Otworzyła oczy i popatrzyła na przyjaciółkę – To nie powinno się zdarzyć – powiedziała mocno, z napięciem w głosie - Alex nie powinien umrzeć. W tamtym, innym czasie żył. Był tam z nami kiedy brałam ślub. Ja jestem temu winna.
Maria otworzyła usta – Chyba w to nie wierzysz – powiedziała zdumiona.
- Dlaczego nie ?
- Liz, nie rób tego. Byłaś tak daleko od nas. Był wypadek, straszliwy wypadek – znowu płakała.
- Gdybym poszła inną drogą, może by się nie zdarzył...
- Przestań! – Maria jej przerwała – Nieprawda!. Ty. Winna... Nie wiesz dlaczego to się stało, prawda ? To jest straszne, tragiczne i bolesne, nigdy go nie zapomnimy, ale nie możesz winić siebie – potrząsnęła nią – Słyszysz ? Nie rób mi tego. Potrzebuję mieć przy sobie moją rozsądną, mądrą przyjaciółkę.
Liz kiwnęła głową dla świętego spokoju, żeby Maria ją tylko wypuściła. Była strzępkiem nerwów, wszystko wyprowadzało ją z równowagi , nie potrzebuje więcej zmartwień – Dobrze – zgodziła się.
Maria wpatrywała się w nią przez chwilę. Wyraźnie wyczerpana, uczuciem ulgi usiadła na kanapie - Dobrze – powiedziała. Odwróciła się i bezmyślnie wpatrywała się w stertę chusteczek rzuconych na stole. Nie zrobiła żadnego ruchu aby je wyrzucić – Mama mówi, że powinnam jutro pójść do szkoły. Zatrudnili tam psychologa – westchnęła – czy rozmowa z obcym człowiekiem cokolwiek pomoże ?
- Nie wiem.
Siedziały kilka minut w ciszy, do chwili kiedy drzwi się otworzyły. Liz wstała sztywno, patrząc z ulgą na Michaela. Była zadowolona, że to nie matka Marii.

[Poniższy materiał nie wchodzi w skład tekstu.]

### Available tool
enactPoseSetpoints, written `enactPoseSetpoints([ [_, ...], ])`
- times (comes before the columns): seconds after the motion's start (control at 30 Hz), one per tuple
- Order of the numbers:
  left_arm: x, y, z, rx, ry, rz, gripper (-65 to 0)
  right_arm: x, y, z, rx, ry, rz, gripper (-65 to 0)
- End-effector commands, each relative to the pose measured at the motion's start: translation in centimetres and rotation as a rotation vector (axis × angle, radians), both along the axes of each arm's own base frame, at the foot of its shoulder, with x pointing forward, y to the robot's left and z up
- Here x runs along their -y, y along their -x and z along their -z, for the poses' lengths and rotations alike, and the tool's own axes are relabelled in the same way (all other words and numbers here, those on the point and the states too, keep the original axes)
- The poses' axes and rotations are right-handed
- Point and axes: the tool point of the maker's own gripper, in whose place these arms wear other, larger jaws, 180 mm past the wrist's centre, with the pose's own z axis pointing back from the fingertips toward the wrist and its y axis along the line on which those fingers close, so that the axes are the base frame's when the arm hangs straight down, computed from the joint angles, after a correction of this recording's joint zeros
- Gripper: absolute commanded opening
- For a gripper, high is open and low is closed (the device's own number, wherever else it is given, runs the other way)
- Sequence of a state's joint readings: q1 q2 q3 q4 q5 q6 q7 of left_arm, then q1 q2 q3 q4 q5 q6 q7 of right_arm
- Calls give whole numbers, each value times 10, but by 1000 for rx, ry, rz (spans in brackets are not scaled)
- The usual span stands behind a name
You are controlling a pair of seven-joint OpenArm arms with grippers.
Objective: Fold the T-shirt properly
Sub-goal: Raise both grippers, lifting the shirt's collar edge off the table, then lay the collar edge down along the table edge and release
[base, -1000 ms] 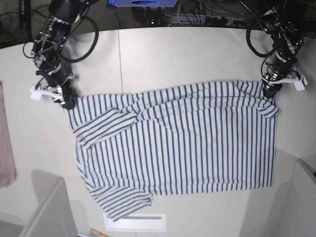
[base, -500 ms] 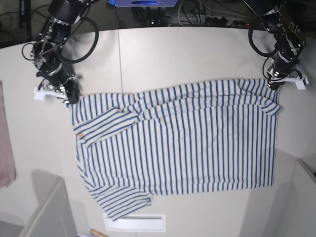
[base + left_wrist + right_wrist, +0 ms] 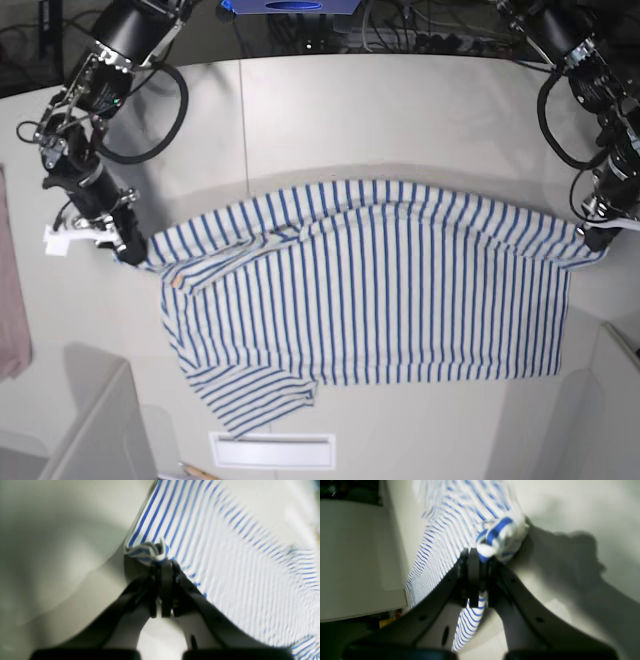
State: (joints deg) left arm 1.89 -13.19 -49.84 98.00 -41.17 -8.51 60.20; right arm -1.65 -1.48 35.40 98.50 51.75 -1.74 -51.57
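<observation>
While both tools pinch the limp, light T-shirt (image 3: 380, 290) at its far corners, it sags between.

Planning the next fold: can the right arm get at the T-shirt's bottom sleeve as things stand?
Probably not: the right gripper is shut on a T-shirt corner, so it's occupied. The sleeve itself lies uncovered on the table.

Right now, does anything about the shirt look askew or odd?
Somewhat. The T-shirt lies crooked: its sleeve sticks out bunched at the near corner, and the collar area is rumpled. Both far corners are pinched in shut pincers.
</observation>
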Motion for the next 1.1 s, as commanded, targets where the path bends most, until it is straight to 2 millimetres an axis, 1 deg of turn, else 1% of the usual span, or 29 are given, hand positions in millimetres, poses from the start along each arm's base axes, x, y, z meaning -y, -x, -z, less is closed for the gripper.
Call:
enactPoseSetpoints([
  [0.0, -14, 2, -21, 39, -35, -28, -650, 3, -4, -22, 68, 26, -3, -650],
  [0.03, -18, 6, -26, 41, -33, -40, -650, 2, -3, -28, 78, 37, -8, -650],
  [0.1, -23, 16, -31, 28, -36, -56, -650, 7, 11, -24, 57, 52, 4, -650],
  [0.13, -22, 21, -29, 10, -39, -52, -650, 10, 19, -20, 42, 57, 13, -650],
  [0.2, -20, 36, -14, -52, -42, -42, -650, 15, 34, -7, -3, 60, 25, -650],
  [0.3, -8, 58, 16, -168, -35, -1, -650, 21, 60, 14, -77, 68, 43, -650],
  [0.4, 0, 78, 43, -262, -3, 21, -650, 22, 84, 44, -171, 40, 50, -650],
  [0.47, 0, 90, 56, -303, 19, 15, -650, 21, 98, 60, -224, 19, 53, -650],
  [0.53, -1, 102, 64, -331, 32, 2, -650, 22, 113, 71, -267, 16, 55, -650],
  [0.6, -1, 111, 68, -354, 29, 3, -650, 24, 124, 76, -289, 23, 60, -650],
  [0.73, 0, 124, 67, -385, 5, 13, -650, 30, 147, 85, -330, 43, 82, -650],
  [0.87, 0, 141, 68, -428, -15, 21, -650, 29, 162, 90, -367, 45, 78, -650],
  [1.0, 2, 162, 74, -480, -16, 23, -650, 28, 169, 81, -360, 73, 67, -650],
  [1.07, 2, 168, 76, -496, -15, 23, -650, 28, 171, 76, -355, 85, 62, -650],
])
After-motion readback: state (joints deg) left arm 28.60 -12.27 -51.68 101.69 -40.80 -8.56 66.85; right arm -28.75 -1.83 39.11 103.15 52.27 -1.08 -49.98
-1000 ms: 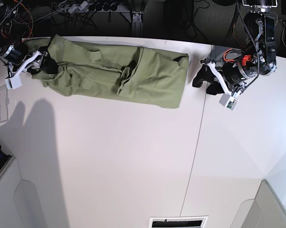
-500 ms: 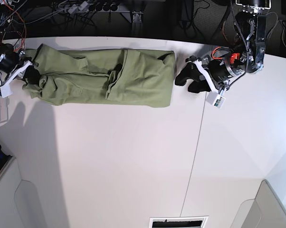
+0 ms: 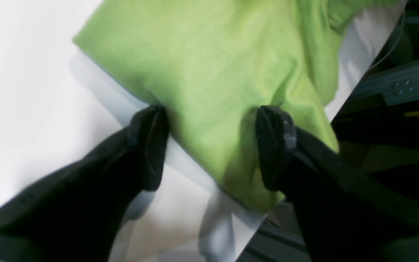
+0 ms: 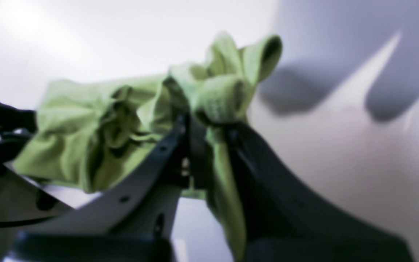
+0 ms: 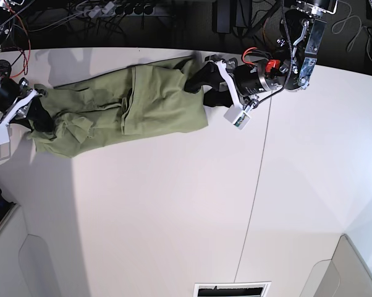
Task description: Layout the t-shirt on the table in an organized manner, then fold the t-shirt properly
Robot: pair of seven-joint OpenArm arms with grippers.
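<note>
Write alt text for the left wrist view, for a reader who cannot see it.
The left gripper is open, its two black fingers straddling a corner of the green t-shirt near the edge of the white table. The cloth lies between the fingers, not yet pinched.

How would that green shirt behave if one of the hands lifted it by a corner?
Probably floppy: the t-shirt already bunches into soft folds where the right hand pinches it. It would likely sag and trail over the table rather than rise flat. It looks light, and the open left hand straddling its edge has creased the cloth a little.
</note>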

- Powinnam wracać – powiedziała – Moja mama jest już wystarczająco przestraszona.
Maria kiwnęła głową – Zadzwonisz do mnie jutro ?
- Tak.
Uścisnęły się ponownie. Liz z niechęcią myślała o powrocie. Jakby jej przyjaciółka była jej jedynym oparciem, pozwalającym jakoś to przetrwać. Wzięła torbę – Trzymaj się - szepnęła.
- Ty też...i Lizzie?
- Tak ?
Zawahała się – Prowadź ostrożnie...
Liz kiwnęła głową – Jak będę w domu dam znać – obiecała . Zerknęła ostrożnie na Michaela ale wydawał się zainteresowany bardziej Marią niż nią – Na razie...
- Cześć – odpowiedział. Spojrzał jej w oczy, starając się nie patrzeć niżej.
Chociaż niechętnie wracała do domu, z ulgą zamknęła za sobą drzwi.
*****
Liz z rezygnacją przyjęła fakt, że jej ulubiona piżama już na nią nie pasuje. Przeklinając zmienioną figurę włożyła stringi ze sznureczkami w pasie i stary T-shirt ojca. Położyła się na łóżku, podkładając pod plecy kilka poduszek. Na podciągniętych kolanach trzymała fotografię. Była tam ona, Maria i Alex. Wyglądali tak młodo i beztrosko. Ona i Maria miały na sobie mundurki i fartuszki, uśmiechali się szeroko do aparatu fotograficznego. Zdjęcie zrobiono poprzedniego lata zanim ta kosmiczna otchłań zaczęła ich wciągać głęboko. Wyglądali jakby czekało ich całkiem nowe życie.
Odłożyła zdjęcie bo widok Alexa zaczął doprowadzać ją do łez. Bała się że jak zacznie płakać to już tego nie zatrzyma. Odchyliła się do tyłu, objęła dłońmi wystający brzuch i zaczęła głęboko oddychać. Maleństwo cały dzień było niespokojne, pewnie udzielał mu się nastrój Liz, jej zmęczenie podróżą i to wszystko co na nią spadło. Wiedziała, że jeżeli nie uspokoi się i nie rozpręży, oczekuje ją męcząca, bezsenna noc. Wiele się będzie działo w ciągu kolejnych dni i potrzebowała dużo sił aby przez to przejść bez uszczerbku na zdrowiu.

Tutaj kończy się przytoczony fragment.